Justification/contexte
Les pays développés se sont dotés de comités techniques des vaccinations dont la mission est de formuler des recommandations aux gouvernements en matière de politique vaccinale. En l'absence de tels comités d'experts, la plupart des pays pauvres se réfèrent aux recommandations des organisations internationales et n'établissent pas eux-mêmes leurs propres recommandations nationales.

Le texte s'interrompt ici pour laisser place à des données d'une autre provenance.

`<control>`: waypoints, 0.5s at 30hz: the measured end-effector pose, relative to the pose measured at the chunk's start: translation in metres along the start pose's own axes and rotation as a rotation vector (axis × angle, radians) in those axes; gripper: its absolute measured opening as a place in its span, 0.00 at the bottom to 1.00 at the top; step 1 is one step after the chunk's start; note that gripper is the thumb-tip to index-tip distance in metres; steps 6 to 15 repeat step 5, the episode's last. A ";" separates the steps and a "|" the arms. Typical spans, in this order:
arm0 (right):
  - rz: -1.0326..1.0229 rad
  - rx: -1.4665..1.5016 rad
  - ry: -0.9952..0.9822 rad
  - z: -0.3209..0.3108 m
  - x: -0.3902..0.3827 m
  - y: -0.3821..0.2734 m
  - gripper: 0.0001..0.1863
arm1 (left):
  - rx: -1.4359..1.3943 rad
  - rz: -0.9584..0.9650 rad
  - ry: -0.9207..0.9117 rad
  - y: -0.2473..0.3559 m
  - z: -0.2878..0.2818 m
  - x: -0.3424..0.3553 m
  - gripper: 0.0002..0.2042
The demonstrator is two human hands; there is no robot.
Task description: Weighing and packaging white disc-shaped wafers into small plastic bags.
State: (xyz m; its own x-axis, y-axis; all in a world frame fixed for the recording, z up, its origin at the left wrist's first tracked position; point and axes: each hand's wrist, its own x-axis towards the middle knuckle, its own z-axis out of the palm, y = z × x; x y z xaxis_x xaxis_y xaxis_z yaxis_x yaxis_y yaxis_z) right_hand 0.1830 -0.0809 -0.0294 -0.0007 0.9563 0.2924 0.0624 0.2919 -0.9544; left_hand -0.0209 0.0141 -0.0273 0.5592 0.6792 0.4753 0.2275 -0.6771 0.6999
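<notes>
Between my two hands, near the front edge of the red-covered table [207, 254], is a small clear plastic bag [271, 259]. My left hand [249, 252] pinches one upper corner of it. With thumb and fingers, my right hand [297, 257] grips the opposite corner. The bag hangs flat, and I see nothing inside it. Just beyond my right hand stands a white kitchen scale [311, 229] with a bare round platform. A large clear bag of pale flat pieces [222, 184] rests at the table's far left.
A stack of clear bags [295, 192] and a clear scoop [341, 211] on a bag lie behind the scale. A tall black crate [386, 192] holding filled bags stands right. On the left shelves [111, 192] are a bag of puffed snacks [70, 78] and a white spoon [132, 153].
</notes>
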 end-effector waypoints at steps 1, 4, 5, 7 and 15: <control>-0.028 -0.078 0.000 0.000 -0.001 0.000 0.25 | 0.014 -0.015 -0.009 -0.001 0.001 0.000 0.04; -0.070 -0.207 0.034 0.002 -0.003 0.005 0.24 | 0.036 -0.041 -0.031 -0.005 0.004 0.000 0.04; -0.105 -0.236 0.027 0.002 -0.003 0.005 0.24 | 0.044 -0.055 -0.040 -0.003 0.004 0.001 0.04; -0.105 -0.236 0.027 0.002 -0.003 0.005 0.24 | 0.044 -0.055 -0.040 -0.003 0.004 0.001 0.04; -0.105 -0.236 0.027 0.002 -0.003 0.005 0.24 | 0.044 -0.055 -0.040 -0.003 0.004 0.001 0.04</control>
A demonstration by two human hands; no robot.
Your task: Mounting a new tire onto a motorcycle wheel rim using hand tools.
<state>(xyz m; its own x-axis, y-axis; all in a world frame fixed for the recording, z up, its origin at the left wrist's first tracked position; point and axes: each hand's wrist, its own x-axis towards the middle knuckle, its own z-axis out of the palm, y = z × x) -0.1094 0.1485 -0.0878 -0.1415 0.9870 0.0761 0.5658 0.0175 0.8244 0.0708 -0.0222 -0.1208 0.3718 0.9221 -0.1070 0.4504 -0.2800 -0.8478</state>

"Avec l'arrivée des nouveaux vaccins contre la méningite, la pneumonie, les gastroentérites, le cancer du col de l'utérus et diverses formes d'encéphalites virales, il devient particulièrement nécessaire de disposer de compétences nationales en matière de vaccinations" commente Philippe Stoeckel, Président de l'AMP. D'autant plus que d'autres nouveaux vaccins (contre le paludisme, le VIH, et d'autres maladies encore) sont en cours de développement ; certains pourraient être disponibles dans les prochaines années. Chaque pays devra faire ses propres choix, selon sa propre situation, ce qui exige une forte implication au niveau national. Ces nouveaux vaccins vont pouvoir protéger contre certaines des maladies les plus meurtrières, mais leur coût risque d'être élevé et leur utilisation pourrait nécessiter une réorganisation des programmes de vaccination. Il sera nécessaire de faire des choix pour l'allocation de ressources limitées : le financement de ces vaccins étant en compétition avec d'autres priorités sanitaires. L'Alliance et le Fonds GAVI ont fait un travail considérable pour renforcer les programmes de vaccination et introduire les nouveaux vaccins dans les pays en développement. Mais pour que ces progrès soient durables, il est important que les pays conçoivent leurs propres stratégies de vaccination en fonction de leurs besoins spécifiques. Pour cela, l'expertise de comités nationaux des vaccinations devrait jouer un rôle crucial.